__What is being asked__
When you come to the line with "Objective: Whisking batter", begin repeating; continue exactly through the final line of the records and include nothing from before.

━━━━━ Exercise inputs

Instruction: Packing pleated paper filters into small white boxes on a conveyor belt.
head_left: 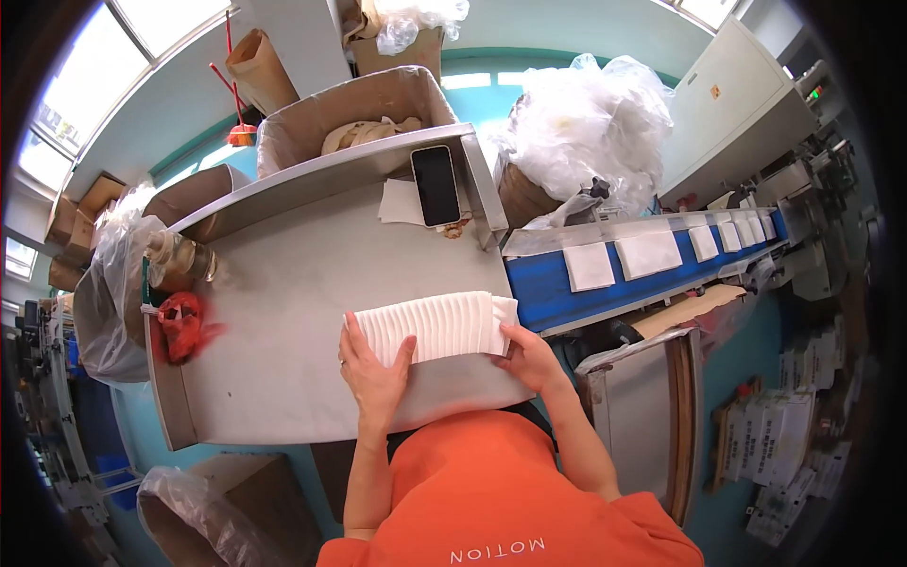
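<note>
A row of folded white paper towels (pixel 425 328) lies on the metal table near its front edge, packed side by side with their folds showing as ridges. My left hand (pixel 375 370) is closed round the row's left end, thumb along the near side and fingers at the far side. At the other end, my right hand (pixel 531 361) pinches the last towels, which sit slightly askew from the rest. Its fingertips are partly hidden behind the paper.
To the right, a blue conveyor belt (pixel 548 300) carries several white folded pieces (pixel 648 254). On the metal table (pixel 283 378) are a black phone (pixel 435 186), white sheets (pixel 400 202), a clear bottle (pixel 181 260) and a red bag (pixel 181 326). A lined carton (pixel 283 137) stands behind.
</note>
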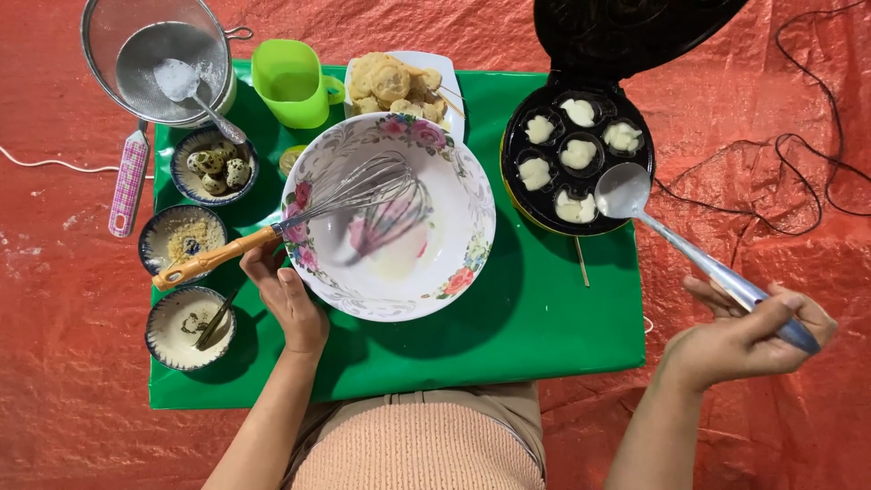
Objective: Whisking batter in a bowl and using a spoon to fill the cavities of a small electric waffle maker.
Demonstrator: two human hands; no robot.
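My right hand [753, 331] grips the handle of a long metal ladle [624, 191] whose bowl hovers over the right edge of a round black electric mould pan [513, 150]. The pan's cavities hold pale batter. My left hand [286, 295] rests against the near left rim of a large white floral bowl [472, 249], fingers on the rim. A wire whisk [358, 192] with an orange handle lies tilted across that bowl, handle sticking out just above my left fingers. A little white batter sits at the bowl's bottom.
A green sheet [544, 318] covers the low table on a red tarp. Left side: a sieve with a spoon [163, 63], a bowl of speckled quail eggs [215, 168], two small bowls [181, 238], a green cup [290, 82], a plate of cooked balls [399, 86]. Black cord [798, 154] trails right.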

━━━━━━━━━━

__Output of the exercise__
Objective: Whisking batter in a bowl and using a spoon to fill the cavities of a small electric waffle maker.
Demonstrator: two human hands; no robot.
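My right hand [753, 331] grips the handle of a long metal ladle [624, 191] whose bowl hovers over the right edge of a round black electric mould pan [513, 150]. The pan's cavities hold pale batter. My left hand [286, 295] rests against the near left rim of a large white floral bowl [472, 249], fingers on the rim. A wire whisk [358, 192] with an orange handle lies tilted across that bowl, handle sticking out just above my left fingers. A little white batter sits at the bowl's bottom.
A green sheet [544, 318] covers the low table on a red tarp. Left side: a sieve with a spoon [163, 63], a bowl of speckled quail eggs [215, 168], two small bowls [181, 238], a green cup [290, 82], a plate of cooked balls [399, 86]. Black cord [798, 154] trails right.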

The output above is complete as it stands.